Stored data:
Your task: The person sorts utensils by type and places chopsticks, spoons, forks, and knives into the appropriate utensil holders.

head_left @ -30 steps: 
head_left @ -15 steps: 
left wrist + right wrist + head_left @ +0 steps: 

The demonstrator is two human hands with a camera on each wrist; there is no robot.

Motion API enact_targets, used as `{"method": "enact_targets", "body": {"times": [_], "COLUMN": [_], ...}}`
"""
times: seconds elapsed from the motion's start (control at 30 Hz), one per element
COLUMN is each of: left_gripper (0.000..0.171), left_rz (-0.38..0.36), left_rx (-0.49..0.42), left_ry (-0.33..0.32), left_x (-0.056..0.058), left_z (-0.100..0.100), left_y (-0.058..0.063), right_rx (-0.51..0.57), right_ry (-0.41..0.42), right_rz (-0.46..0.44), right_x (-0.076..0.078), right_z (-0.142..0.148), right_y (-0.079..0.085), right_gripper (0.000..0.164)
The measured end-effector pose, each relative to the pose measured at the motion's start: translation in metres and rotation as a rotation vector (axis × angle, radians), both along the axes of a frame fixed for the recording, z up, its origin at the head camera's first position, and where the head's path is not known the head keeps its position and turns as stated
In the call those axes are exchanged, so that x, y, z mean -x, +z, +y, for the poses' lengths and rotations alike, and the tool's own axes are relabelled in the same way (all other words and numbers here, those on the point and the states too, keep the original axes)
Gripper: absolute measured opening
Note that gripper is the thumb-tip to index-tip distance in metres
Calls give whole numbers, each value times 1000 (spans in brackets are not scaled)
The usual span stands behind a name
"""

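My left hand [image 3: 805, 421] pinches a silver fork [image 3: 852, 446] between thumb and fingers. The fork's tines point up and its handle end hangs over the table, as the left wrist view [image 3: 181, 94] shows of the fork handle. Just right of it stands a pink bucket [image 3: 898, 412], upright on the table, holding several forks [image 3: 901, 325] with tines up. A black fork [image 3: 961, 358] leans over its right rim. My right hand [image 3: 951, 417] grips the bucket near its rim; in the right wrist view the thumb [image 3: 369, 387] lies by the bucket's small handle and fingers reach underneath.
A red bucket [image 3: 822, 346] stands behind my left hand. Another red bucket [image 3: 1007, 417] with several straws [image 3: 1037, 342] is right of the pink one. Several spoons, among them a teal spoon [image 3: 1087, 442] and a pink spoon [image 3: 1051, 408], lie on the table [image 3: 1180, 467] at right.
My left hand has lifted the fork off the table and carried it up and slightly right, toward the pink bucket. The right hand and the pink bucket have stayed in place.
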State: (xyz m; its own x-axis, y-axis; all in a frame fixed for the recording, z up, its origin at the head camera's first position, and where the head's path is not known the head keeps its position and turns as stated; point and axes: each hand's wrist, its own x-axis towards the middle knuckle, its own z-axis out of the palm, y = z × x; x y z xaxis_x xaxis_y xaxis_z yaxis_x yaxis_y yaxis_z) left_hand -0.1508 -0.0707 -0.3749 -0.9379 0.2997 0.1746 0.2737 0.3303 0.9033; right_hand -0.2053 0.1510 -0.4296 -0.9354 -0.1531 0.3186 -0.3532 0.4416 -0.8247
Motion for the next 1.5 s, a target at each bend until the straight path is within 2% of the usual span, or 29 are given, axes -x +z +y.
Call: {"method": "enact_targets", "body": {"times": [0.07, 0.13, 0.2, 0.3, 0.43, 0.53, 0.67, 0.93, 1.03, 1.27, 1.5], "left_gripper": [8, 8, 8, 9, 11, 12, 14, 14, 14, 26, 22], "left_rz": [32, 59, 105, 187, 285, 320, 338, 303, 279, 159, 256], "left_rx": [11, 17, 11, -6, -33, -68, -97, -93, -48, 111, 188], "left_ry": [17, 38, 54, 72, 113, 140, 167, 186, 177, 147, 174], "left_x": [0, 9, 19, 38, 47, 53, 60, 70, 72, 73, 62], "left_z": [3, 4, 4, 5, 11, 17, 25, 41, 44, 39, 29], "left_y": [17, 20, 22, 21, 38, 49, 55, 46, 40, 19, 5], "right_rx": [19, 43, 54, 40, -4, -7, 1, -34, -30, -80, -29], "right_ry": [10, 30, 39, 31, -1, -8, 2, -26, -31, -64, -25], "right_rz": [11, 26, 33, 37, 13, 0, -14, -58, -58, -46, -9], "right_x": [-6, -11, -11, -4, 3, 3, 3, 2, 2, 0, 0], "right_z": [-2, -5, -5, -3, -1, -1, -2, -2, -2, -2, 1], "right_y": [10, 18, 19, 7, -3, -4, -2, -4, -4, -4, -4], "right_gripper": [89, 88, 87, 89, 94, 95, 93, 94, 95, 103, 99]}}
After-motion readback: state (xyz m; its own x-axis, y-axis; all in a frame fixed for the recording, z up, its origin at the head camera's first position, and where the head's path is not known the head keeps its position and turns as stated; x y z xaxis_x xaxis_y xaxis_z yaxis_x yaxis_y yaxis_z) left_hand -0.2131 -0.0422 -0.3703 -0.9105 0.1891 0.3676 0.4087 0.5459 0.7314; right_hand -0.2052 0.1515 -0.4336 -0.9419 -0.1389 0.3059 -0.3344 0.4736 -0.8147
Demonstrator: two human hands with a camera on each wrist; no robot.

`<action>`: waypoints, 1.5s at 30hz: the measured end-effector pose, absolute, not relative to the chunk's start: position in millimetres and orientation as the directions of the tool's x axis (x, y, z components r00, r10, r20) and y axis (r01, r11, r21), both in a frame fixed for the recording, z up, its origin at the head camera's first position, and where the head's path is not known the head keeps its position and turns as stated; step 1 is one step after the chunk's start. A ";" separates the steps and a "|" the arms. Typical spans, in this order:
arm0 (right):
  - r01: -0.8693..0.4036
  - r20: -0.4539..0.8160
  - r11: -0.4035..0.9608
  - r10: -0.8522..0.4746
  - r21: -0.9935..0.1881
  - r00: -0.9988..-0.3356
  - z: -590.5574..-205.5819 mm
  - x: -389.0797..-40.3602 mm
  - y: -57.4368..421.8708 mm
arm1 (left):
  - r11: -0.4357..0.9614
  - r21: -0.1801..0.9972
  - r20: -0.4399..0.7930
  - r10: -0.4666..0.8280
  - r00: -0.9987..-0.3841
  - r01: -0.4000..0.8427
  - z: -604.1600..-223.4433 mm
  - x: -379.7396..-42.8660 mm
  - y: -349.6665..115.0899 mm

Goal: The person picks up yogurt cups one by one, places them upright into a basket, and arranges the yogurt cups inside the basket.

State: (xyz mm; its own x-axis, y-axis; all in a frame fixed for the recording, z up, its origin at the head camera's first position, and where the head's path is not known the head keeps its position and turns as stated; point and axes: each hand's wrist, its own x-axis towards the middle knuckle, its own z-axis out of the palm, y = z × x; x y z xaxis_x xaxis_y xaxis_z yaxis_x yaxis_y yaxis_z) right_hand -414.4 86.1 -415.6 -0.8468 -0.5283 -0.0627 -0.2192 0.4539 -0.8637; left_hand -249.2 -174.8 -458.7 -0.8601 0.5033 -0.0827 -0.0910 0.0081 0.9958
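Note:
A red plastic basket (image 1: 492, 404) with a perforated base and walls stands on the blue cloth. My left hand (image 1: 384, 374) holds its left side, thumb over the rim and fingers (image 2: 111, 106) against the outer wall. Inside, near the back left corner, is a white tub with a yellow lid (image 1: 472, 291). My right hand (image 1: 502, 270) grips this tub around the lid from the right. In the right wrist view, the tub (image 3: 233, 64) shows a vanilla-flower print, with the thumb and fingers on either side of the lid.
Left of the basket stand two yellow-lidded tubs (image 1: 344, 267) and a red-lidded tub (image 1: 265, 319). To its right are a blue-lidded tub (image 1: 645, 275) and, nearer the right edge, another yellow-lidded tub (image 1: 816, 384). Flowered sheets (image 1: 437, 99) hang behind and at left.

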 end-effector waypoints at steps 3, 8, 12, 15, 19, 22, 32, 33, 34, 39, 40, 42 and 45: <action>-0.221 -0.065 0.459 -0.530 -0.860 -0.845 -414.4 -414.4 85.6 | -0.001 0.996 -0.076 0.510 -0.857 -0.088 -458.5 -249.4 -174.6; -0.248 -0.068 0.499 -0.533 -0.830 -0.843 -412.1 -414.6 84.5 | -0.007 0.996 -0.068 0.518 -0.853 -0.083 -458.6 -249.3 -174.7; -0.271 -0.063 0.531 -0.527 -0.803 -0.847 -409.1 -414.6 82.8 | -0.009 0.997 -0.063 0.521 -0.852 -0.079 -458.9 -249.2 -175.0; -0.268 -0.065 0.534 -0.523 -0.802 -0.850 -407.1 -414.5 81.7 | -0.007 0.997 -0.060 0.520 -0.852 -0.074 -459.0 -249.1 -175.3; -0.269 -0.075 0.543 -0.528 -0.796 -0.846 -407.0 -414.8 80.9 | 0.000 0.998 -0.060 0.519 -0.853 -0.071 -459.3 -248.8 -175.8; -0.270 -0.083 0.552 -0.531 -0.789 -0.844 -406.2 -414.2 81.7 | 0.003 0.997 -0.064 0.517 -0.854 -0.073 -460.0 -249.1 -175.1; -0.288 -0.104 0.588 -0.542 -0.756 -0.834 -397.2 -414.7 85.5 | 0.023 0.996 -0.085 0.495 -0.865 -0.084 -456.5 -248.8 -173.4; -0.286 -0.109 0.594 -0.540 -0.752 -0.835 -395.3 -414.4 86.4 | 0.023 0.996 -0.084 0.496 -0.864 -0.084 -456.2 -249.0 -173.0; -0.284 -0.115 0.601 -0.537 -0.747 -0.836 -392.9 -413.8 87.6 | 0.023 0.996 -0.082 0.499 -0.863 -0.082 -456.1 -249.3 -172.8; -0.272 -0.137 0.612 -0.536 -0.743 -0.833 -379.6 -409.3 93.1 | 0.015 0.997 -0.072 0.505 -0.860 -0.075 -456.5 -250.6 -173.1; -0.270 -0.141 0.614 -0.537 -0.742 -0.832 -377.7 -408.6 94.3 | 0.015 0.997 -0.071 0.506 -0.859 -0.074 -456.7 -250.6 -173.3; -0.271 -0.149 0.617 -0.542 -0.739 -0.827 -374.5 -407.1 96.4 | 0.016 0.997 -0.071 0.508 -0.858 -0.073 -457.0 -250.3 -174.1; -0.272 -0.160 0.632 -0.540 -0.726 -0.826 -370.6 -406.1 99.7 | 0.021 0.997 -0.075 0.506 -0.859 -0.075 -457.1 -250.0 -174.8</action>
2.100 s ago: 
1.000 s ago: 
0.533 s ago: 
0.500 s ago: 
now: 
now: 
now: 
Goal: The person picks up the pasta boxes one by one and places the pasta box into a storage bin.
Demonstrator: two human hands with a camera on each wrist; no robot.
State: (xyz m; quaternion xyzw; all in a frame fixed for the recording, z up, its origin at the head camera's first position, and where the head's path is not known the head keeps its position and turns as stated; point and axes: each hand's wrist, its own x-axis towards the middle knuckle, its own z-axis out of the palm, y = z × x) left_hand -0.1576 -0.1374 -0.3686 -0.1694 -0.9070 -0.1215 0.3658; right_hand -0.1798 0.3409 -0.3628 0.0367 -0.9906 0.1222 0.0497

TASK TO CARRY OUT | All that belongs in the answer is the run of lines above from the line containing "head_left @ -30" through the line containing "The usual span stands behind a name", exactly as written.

RESULT |
head_left @ -30 steps: 
head_left @ -15 steps: 
left wrist + right wrist + head_left @ +0 steps: 

The demonstrator is two human hands with a camera on each wrist; there is no robot.

Motion API enact_targets, used as `{"method": "enact_targets", "body": {"times": [_], "COLUMN": [_], ...}}`
"""
times: seconds elapsed from the motion's start (control at 30 Hz), one per element
COLUMN is each of: left_gripper (0.000..0.171), left_rz (-0.38..0.36), left_rx (-0.49..0.42), left_ry (-0.33..0.32), left_x (-0.056..0.058), left_z (-0.100..0.100), left_y (-0.058..0.063), right_rx (-0.51..0.57), right_ry (-0.41..0.42), right_rz (-0.46..0.44), right_x (-0.076..0.078), right_z (-0.142..0.148), right_y (-0.079..0.085), right_gripper (0.000..0.164)
The measured end-effector pose, each relative to the pose measured at the motion's start: translation in metres and rotation as a rotation vector (axis × angle, radians), both along the axes of a frame fixed for the recording, z up, its origin at the head camera's first position, and where the head's path is not known the head keeps its position and turns as stated
In the call those axes are exchanged, so that x, y, z mean -x, +z, +y, for the poses' lengths and rotations alike, and the tool's own axes are relabelled in the same way (all other words and numbers here, those on the point and the states too, keep the original axes)
Gripper: absolute measured opening
Note that gripper is the thumb-tip to index-tip distance in metres
Calls give whole numbers, each value times 1000 (spans in brackets are not scaled)
The usual span stands behind a name

This output is complete, so the exercise is closed.